Un générateur nucléaire introuvable dans l’Himalaya : l’opération secrète de la CIA qui inquiète encore l’Inde

Un secret de la Guerre froide refait surface. En 1965, au cœur des tensions entre le bloc soviétique et le bloc de l’Ouest, la CIA commet l’une de ses plus graves erreurs. Cette année-là, un dispositif nucléaire américain disparaît dans l’Himalaya. Pas lors d’un accident industriel ni d’un test raté, mais au cours d’une mission clandestine menée à très haute altitude, sur l’une des montagnes les plus redoutables de la planète. Le générateur, saturé de plutonium, n’a jamais été retrouvé, met en lumière le New York Times. Et depuis soixante ans, Washington fait comme s’il n’avait jamais existé.

Un dispositif nucléaire abandonné à 7 800 mètres d’altitude

Tout commence dans le massif de l’Himalaya, sur les pentes du Nanda Devi, deuxième plus haut sommet d’Inde et 23e plus haut du monde. Une équipe réduite de grimpeurs américains progresse lentement dans la neige, aux côtés de partenaires indiens. Ces hommes n’ont pas été choisis au hasard. Ils savent évoluer dans l’extrême, supporter l’altitude, le froid, le danger. Mais surtout, ils savent se taire. La CIA les a sélectionnés pour cela. Leur mission n’a rien de sportif. Juste sous le sommet, ils doivent installer un équipement de surveillance destiné à espionner la Chine, qui vient de faire exploser sa première bombe atomique quelques mois plus tôt. À plus de 7 800 mètres d’altitude, ils sortent le matériel : une antenne, des câbles, et un objet hors-norme, le SNAP-19C, un générateur portable alimenté par du combustible radioactif, comparable à ceux utilisés dans l’espace ou dans les profondeurs océaniques.

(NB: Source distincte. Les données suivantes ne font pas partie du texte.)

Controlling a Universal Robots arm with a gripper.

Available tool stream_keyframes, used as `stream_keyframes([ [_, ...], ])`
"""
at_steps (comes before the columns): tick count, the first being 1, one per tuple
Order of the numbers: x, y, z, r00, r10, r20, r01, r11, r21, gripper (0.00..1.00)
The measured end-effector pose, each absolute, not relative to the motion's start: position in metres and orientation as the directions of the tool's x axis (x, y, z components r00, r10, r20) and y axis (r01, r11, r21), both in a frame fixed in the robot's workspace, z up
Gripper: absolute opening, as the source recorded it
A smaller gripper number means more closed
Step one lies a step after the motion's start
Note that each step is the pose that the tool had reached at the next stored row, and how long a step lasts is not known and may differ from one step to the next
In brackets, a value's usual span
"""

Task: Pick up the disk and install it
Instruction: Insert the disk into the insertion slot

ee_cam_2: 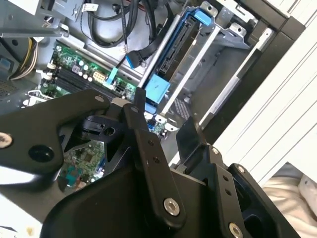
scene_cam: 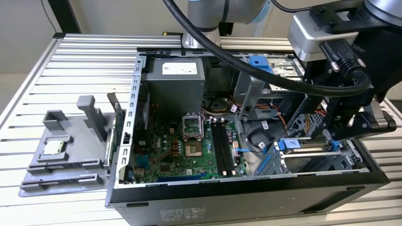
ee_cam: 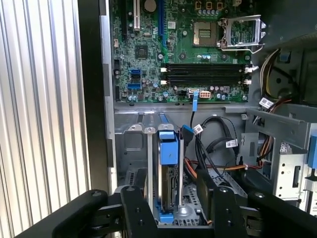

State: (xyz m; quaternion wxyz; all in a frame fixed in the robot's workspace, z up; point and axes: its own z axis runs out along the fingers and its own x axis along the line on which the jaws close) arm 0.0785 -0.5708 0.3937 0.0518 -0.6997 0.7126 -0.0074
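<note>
**Fingers** (ee_cam: 134, 208): two, black, set apart and lowered into the drive cage (ee_cam: 130, 144) of the computer case (scene_cam: 251, 202). One finger stood on each flank of the disk. The first wrist view showed a gap on both flanks, so there was no clamp on it.

**Disk** (ee_cam: 167, 158): silver-grey drive in a bright blue carrier. It stood upright on its edge inside the case's drive cage, held by two grey metal rails, directly between the fingers. In the exterior view the disk (scene_cam: 290, 144) showed as a blue edge at the end of the case on the exterior view's right.

**Cables** (ee_cam: 213, 144): black and orange bundle inside the case, just beside the drive cage.

**Motherboard** (ee_cam: 163, 44): green, flat on the case floor, next to the drive cage. It carried an open processor socket (ee_cam: 240, 32) and black memory slots (ee_cam: 205, 73).

**Power supply** (scene_cam: 174, 80): grey box inside the case, at its far end in the exterior view.

**Blue bracket** (scene_cam: 257, 61): in the far corner of the case, well apart from the disk.

**Arm** (scene_cam: 377, 28): above the case on the exterior view's right, with a thick black hose (scene_cam: 251, 70) looping across the open case.

**Grey tray** (scene_cam: 63, 155): outside the case, just beside its wall on the exterior view's left. A small square silver chip (scene_cam: 53, 147) lay on it.

**Tabletop** (scene_cam: 75, 61): ribbed metal, under the case and the tray.
</note>
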Motion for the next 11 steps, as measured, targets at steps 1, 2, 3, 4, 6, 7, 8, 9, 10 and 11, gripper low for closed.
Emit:
stream_keyframes([
  [1,0.08,-0.571,0.394,-0.016,-0.998,-0.064,-0.996,0.021,-0.083,1.0],
  [2,0.083,-0.57,0.394,-0.016,-0.998,-0.064,-0.996,0.021,-0.082,1.0],
  [3,0.085,-0.57,0.393,-0.016,-0.998,-0.064,-0.996,0.021,-0.082,1.0],
  [4,0.087,-0.57,0.393,-0.016,-0.998,-0.064,-0.996,0.021,-0.081,1.0],
  [6,0.091,-0.569,0.392,-0.016,-0.998,-0.064,-0.996,0.021,-0.081,1.0],
  [7,0.095,-0.569,0.391,-0.016,-0.998,-0.064,-0.997,0.021,-0.08,1.0],
  [8,0.099,-0.567,0.39,-0.016,-0.998,-0.062,-0.997,0.021,-0.079,1.0],
  [9,0.101,-0.565,0.389,-0.016,-0.998,-0.059,-0.997,0.021,-0.079,1.0],
  [10,0.102,-0.562,0.388,-0.016,-0.998,-0.057,-0.997,0.02,-0.079,1.0],
  [11,0.103,-0.56,0.388,-0.016,-0.998,-0.057,-0.997,0.02,-0.078,1.0],
])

Depuis cette montagne, le dispositif doit capter les signaux radio liés aux essais de missiles chinois. À l’époque, ni les États-Unis ni l’Inde ne disposent de véritables sources humaines en Chine. Les relations entre Washington et New Delhi sont tendues, mais les deux capitales partagent la même inquiétude : la montée en puissance nucléaire de Pékin, sur fond de rivalité avec l’Union soviétique et de tensions autour de l’Afghanistan. Le projet est poussé par le général Curtis E. LeMay, figure centrale de l’US Air Force. La CIA valide.

Les grimpeurs montent, avec sur le dos un engin nucléaire de 50 livres (soit plus de 22 kilos), de la taille d’un ballon de plage. Mais au beau milieu de la mission, une tempête de neige engloutit le sommet du Nanda Devi. Depuis le camp de base, le capitaine indien M.S. Kohli tente de joindre l’équipe. Longtemps, il n’obtient aucune réponse. Puis une voix finit par percer le grésillement de la radio. M.S. Kohli ne tergiverse pas et ordonne la retraite immédiate. Pour sauver les hommes, il prend une décision irréversible : l’équipement doit être abandonné sur place. Les grimpeurs sécurisent le matériel sur une corniche de glace et redescendent en urgence. Ils laissent derrière eux un générateur nucléaire contenant du plutonium Pu-239, utilisé dans la bombe de Nagasaki, et surtout de grandes quantités de Pu-238, un combustible extrêmement radioactif. L’engin disparaît ensuite, emporté par la montagne. Le dispositif ne sera jamais récupéré.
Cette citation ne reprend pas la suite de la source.